Dropping Lowest Scores in Canvas

In this post, I highlight the score dropping feature of Canvas assignment groups, discuss its approach, and share some background & the obscure details about this feature.

The Feature

One of the benefits of using Canvas’s assignments & grading tools is the option to automatically drop some score(s) from an assignment group. This feature’s most popular use is dropping the lowest scored item in a homework or quiz assignment group. It’s easy to activate this feature for an assignment group with these steps:

  1. Choose Edit from an assignment group’s option menu (triple-dot icon).
  2. Enter “1” in the Lowest Scores box (or a higher number, if you’re feeling generous).
  3. Click “Save”.

For more details and screenshot, please see the Canvas instructor guide about Assignment Group Rules (it also explains the Never Drop rule – to designate assignments that must be kept in the assignment group total score – and the little-used Drop Highest rule). I suspect that learning about the Drop Lowest Scores feature may attract instructors who have yet to use Canvas to calculate their final scores to make the switch. (If you are such an instructor, consider joining & working through our online course for setting up your assignments & grading.)

The Approach

What does it mean to ignore the lowest score in an assignment group? It may seem obvious, but there are (at least) two possible approaches. One approach is to remove the assignment(s) for which a student scored their lowest percentage(s) in an assignment group. Canvas’s approach is to keep the assignment scores that result in the highest possible assignment group subtotal.
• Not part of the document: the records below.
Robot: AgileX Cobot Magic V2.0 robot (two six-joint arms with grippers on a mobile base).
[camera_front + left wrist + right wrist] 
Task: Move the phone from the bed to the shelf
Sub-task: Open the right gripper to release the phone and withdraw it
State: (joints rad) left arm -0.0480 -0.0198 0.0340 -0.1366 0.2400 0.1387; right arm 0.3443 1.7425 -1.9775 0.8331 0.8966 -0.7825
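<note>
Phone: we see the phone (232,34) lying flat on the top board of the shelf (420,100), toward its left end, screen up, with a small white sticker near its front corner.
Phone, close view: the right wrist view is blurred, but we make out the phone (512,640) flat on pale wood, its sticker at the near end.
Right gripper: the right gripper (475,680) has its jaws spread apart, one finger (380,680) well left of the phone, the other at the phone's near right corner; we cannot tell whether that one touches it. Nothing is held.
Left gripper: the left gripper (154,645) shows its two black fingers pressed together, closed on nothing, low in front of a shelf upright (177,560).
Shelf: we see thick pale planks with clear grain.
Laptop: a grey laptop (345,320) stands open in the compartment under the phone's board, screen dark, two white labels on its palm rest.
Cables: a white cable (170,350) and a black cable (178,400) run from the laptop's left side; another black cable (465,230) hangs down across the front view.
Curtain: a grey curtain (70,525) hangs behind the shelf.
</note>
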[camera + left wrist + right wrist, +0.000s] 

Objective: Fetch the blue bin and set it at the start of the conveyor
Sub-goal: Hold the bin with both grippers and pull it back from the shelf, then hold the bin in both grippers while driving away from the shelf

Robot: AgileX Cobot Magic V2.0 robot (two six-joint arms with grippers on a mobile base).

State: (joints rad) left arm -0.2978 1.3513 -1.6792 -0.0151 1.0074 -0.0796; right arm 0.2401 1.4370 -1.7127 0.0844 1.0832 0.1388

When all assignments in a group have the same number of possible points, there is no difference in these approaches. But when there are different possible points for assignments in the same group, the approaches sometimes remove different assignments’ scores and produce different assignment group subtotals. The Assignment Group Rules guide offers an example of this type in its preamble (the top section with blue background). Although removing an assignment with a higher percentage goes against a common intuition, Canvas will remove it if doing so results in a higher assignment group subtotal. In other words, Canvas’s approach to dropping the lowest scores is to drop the worst scores.

Background & Obscure Detail 

The impetus for me to write this post was research I did while in conversation with an instructor who found differences between Canvas’s quiz subtotal and one they had calculated. Before this conversation, I had assumed that Canvas dropped the assignment with the lowest percentage in the group (it seemed both intuitively plausible mathematically and the plainest meaning of “lowest score”). But the instructor’s example showed that Canvas sometimes dropped assignments that did not have the lowest percentage in the group. I tried my hand in Excel at calculating subtotals with lowest quiz scores dropped and inferred that Canvas was dropping assignments in order to maximize each student’s percentage for the assignment group (because where our subtotals diverged, mine were lower than Canvas’s). Only after that exercise did I realize that the Assignment Group Rules guide linked above clearly states that this is Canvas’s approach. 😅

Curious to know how Canvas achieves its approach, I eventually searched through Canvas source code to read its routine. I was pleased to find a comment in the source code citing an article by Daniel and Jonathan Kane about dropping lowest grades. This article (certainly worth reading if one has some spare time and abundant curiosity) compares approaches, explores counterintuitive cases, and describes algorithms to find the highest possible subtotal that will results from dropping grades. Canvas code implements the bisection algorithm discussed in that article.

I find that the approach Canvas adopts is very persuasive despite running counter to my original intuition in a small number of cases. I hope that this post and the linked resources make clear the what, how, and why of dropping the lowest, i.e. worst, score(s) in Canvas.